Jesus was made alive first, before any others who came up and out from under that Old Law. And so it is completely true that though he was put to death in the flesh for having done so, he had been made alive in the spirit, thus showing us that he could be faithful clear to the end in accord with his own words, "fear not them which kill the body, but are not able to kill the soul: but rather fear him which is able to destroy both soul and body in hell." Matthew 10:28
It is going to take you a moment but if you will humbly ponder it our faithful Father will not let you go long without understanding it. Then you will see that you are attaching Peter's words to the wrong thing. Then you will understand that Peter is referring to, "the answer of a good conscience toward God", that alive spiritual state we must attain to, having risen out of our bondage along with Christ as he rose out of his willing bondage to that Old Law as a human, even though he knew it would mean his being put to death in the flesh..
The entire context of that chapter of Peter ought to begin making better sense to you now.
Even at 1 Corinthians 15:45 (And so it is written, "The first man Adam was made a living soul; the last Adam was made a quickening spirit.")
Note that is talking not about what the first or the last Adam became after death.

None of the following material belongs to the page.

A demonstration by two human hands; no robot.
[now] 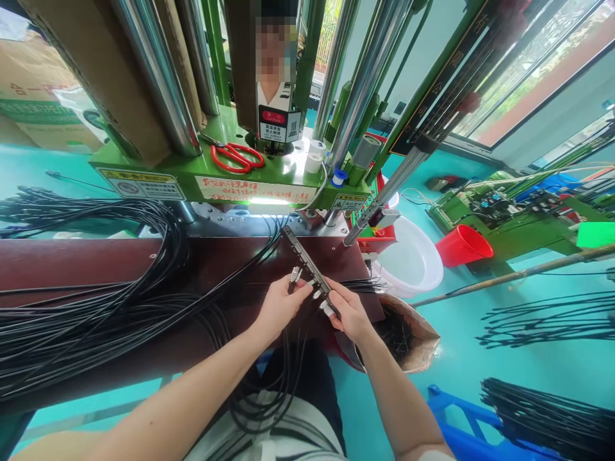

No, but it says clearly, "The first man Adam was made a living soul".
Then it contrasts that to how the last Adam was made, not how he died: "the last Adam was made a quickening spirit."
Just as Adam was surely made a living soul long before his death, even so the last Adam was made a quickening spirit long before his death.
Where else would he get the power to resurrect?
It is the tiny things we miss seeing that we stumble over.